I've been walking a lot lately. It is part of my goal for better overall health, and has helped me lose sa quarter of my body weight to date. If the destination is close enough, and weather and time permits, then I'll walk there and back.
Sometimes, there doesn't need to be a destination. Sometimes, I'll walk for the pleasure of it, or to shore-up some daily goals. You see, I wear an Apple Watch that monitors how many steps I've taken, calories burned, hours standing, and heart rate. Sometimes, on days where I haven't quite met all my goals, I will head out of the house for a bit, taking a walk around the neighborhood to burn more calories and get some additional steps in.
A few months ago, one of the aforementioned days occurred, where I wanted to take a walk toward the end of the day in order to meet some walking goals. Ashley and I headed out around 10:30pm, and began a stroll around the neighborhood. Halloween had been earlier that week, and houses were still adorned with decorations for the holiday, so we slowed our pace, or stopped, and admired the decorations. Also, I'd been away for a few days on a work conference, and one of the neighborhood houses had erected a fence during those days, so I also noticed that.

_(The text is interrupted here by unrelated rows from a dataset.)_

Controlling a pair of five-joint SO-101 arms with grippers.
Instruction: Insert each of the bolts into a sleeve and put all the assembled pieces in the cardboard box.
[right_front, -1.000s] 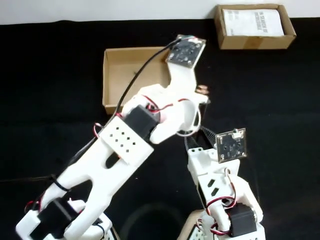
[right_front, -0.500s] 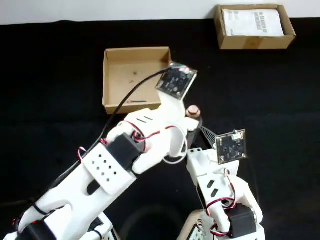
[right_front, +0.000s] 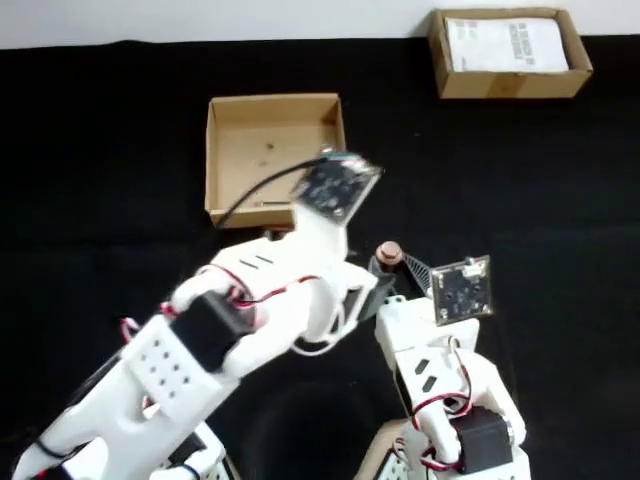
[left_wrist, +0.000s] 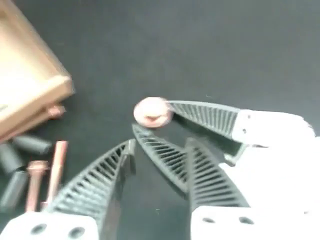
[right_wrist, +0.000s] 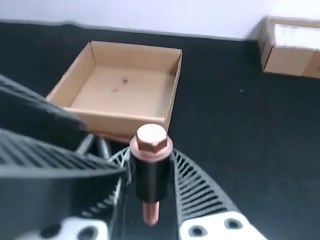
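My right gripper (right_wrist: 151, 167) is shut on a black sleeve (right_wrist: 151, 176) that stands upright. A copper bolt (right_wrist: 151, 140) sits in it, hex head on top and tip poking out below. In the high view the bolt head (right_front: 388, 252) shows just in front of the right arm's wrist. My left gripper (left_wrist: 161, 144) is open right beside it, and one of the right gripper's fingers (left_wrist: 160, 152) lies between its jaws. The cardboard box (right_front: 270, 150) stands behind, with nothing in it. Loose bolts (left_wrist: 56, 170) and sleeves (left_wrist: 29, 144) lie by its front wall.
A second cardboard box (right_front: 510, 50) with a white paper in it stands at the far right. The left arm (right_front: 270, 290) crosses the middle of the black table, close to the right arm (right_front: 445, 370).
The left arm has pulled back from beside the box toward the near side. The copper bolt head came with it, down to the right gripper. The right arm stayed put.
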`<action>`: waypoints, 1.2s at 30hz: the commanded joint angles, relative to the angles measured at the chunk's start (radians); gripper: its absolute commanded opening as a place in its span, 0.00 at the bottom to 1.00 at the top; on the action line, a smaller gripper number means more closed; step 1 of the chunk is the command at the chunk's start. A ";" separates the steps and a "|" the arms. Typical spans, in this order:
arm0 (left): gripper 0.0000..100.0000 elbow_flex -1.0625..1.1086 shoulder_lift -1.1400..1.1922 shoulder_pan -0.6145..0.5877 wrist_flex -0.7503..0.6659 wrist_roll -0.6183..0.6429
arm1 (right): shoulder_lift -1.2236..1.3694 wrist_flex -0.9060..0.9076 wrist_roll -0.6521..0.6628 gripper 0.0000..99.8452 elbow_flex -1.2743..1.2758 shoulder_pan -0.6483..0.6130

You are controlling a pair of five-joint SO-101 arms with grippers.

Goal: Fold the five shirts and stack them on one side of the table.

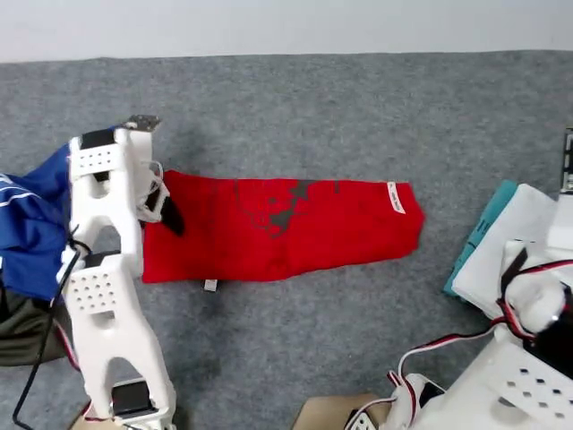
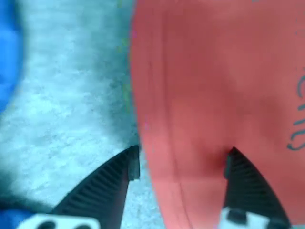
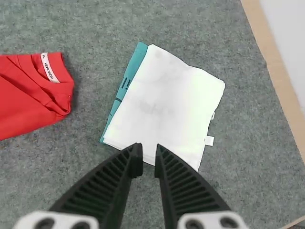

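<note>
A red shirt (image 1: 277, 228), folded into a long band, lies across the middle of the grey mat. My left gripper (image 1: 166, 211) sits at its left end; in the left wrist view the left gripper (image 2: 181, 167) is open, one finger (image 2: 116, 179) over the mat and the other on the red shirt (image 2: 214, 86). A folded white shirt (image 3: 167, 109) rests on a folded teal shirt (image 3: 125, 81) at the right side. My right gripper (image 3: 147, 160) hovers above that stack's near edge, shut and holding nothing.
A crumpled blue shirt (image 1: 31, 224) and a dark shirt (image 1: 20, 330) lie at the left edge behind the left arm. The white-and-teal stack (image 1: 506, 246) sits at the right edge. A tan table border (image 3: 271, 62) runs beyond the stack.
</note>
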 commanded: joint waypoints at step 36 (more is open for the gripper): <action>0.00 -0.137 -0.402 0.503 0.141 0.006 | -0.012 0.022 0.008 0.06 -0.008 0.008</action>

My partner, Ashley, is white, and I am biracial (black and white). That evening was a little brisk, so Ashley wore a hoodie, his face obscured in the darkness. Though I, personally, consider myself biracial, I am alway aware that most people will look at me and think, 'black,' and that's fine. Except, I know the issues that perception can sometimes cause in certain circumstances. On that particular night, I believe one of those issues arose.

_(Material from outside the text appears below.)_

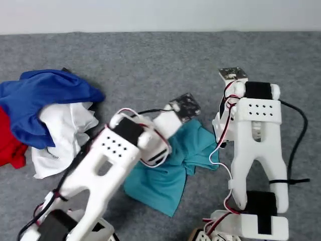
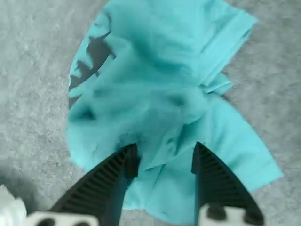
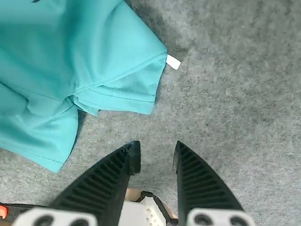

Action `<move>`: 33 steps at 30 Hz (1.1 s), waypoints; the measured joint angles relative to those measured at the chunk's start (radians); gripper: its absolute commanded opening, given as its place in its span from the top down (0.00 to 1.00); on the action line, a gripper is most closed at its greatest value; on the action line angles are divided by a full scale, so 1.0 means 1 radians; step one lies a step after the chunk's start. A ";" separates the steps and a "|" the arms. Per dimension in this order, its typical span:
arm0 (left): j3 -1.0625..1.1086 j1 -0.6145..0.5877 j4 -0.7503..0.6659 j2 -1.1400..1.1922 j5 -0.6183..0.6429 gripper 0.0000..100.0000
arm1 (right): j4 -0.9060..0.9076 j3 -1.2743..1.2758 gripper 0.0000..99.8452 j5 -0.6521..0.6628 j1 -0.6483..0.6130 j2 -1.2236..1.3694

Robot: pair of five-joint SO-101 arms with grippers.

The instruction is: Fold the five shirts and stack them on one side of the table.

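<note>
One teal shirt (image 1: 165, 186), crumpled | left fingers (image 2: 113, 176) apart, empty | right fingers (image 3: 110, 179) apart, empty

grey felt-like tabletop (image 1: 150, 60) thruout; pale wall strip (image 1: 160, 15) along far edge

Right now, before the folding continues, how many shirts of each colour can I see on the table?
teal shirt: 1
blue shirt: 1
white shirt: 1
red shirt: 1
Total: 4 shirts in sight
</note>
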 measured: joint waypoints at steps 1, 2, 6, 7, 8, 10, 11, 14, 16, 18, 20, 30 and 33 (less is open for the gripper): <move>-0.006 0.003 -0.002 0.015 0.000 0.80 | 0.000 0.000 0.88 0.000 0.000 0.000; -0.011 0.000 -0.009 0.035 0.000 0.80 | 0.000 0.000 0.88 0.000 0.000 0.000; -0.017 -0.098 -0.091 0.167 0.000 0.81 | 0.000 0.000 0.88 0.000 0.000 0.000; -0.020 -0.141 -0.120 0.206 0.000 0.81 | 0.000 0.000 0.88 0.000 0.000 0.000; -0.021 -0.189 -0.150 0.239 0.000 0.81 | 0.000 0.000 0.88 0.000 0.000 0.000; -0.029 -0.284 -0.201 0.302 0.000 0.81 | 0.000 0.000 0.88 0.000 0.000 0.000; -0.035 -0.330 -0.213 0.330 0.000 0.81 | 0.000 0.000 0.88 0.000 0.000 0.000; -0.060 -0.448 -0.222 0.396 -0.031 0.81 | 0.000 0.000 0.88 0.000 0.000 0.000; -0.064 -0.511 -0.226 0.416 -0.054 0.81 | 0.000 0.000 0.88 0.000 0.000 0.000; -0.071 -0.566 -0.224 0.419 -0.077 0.81 | 0.000 0.000 0.88 0.000 0.000 0.000; -0.094 -0.609 -0.190 0.419 -0.107 0.81 | 0.000 0.000 0.88 0.000 0.000 0.000; -0.307 -0.552 0.146 0.419 -0.138 0.81 | 0.000 0.000 0.88 0.000 0.000 0.000; -0.382 -0.494 0.219 0.414 -0.140 0.81 | 0.000 0.000 0.88 0.000 0.000 0.000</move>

I love my (predominantly white) neighborhood, but as we made our way through it that night, walking on the sidewalks under the shelter of the autumnal-colored leaves, all of the stopping and slowing down to admire Halloween decorations and new fences began to make me realize how potentially problematic that could be. Just as the thought began to enter my head, is when it happened.
As Ashley & I were walking south on one side of the street, a (white) woman was walking north on the other side. I dunno, something about her made me uneasy. Out of the corner of my eye I could see her looking at us and, after she'd walked a few meters further north, she crossed the street over to our side (not at an intersection), and began following us. I could feel my blood pressure rise and, when we got to the corner, Ashley & I stopped, briefly, to consult each other about which way we'd like to go (something we do fairly often on our walks).
The woman behind us quickened her pace, approached us, and said, "Can I help you with something?" Her tone was not friendly, or in the vein of genuine assistance. Her voice had a questioning lilt, one of almost 'Why are you here?' about it. I'd readied for the moment, and offered a terse, "No. Can WE help YOU?" She quickly replied in the negative, and crossed the street.
We decided not to cross, instead turning left (east). The woman walked east, as well, on the other side of the street, until we made another turn that took us away from her. I half-expected the police to show up at any moment, called by a concerned citizen. The encounter had left a bad taste in my mouth We returned home a few minutes later, and I was feeling bitter. I've lived in this neighborhood, on and off, for twenty years. That was the first time I'd ever felt like a guest in it.
I suppose I should feel fortunate. Far worse than simply being followed and having a brief question put to one is happening to others across the nation. The police weren't called in our case, so that's something I suppose. And, do we know for certain that the woman's actions were racially-motivated? No, we don't. But I can't help but wonder if the situation would have transpired another way if things had been different. What if it'd been 10:30am instead of pm? What if Ashley hadn't been wearing a hoodie? What if we hadn't been stopping or slowing down to look at Halloween decorations?
But what I do know is, I'm an adult who has every right to take a walk at night in my own neighborhood, without being followed by someone with a suspicious mind. After all, if she had a right to be out walking at 10:30pm, then so did we. And, if people think it's odd that folks might stop and appreciate their Halloween decorations, then they shouldn't put them up.
I still walk at night, occasionally, but it's always with a slight worry in the back of my mind. Shame that it takes just one incident for that to be the case.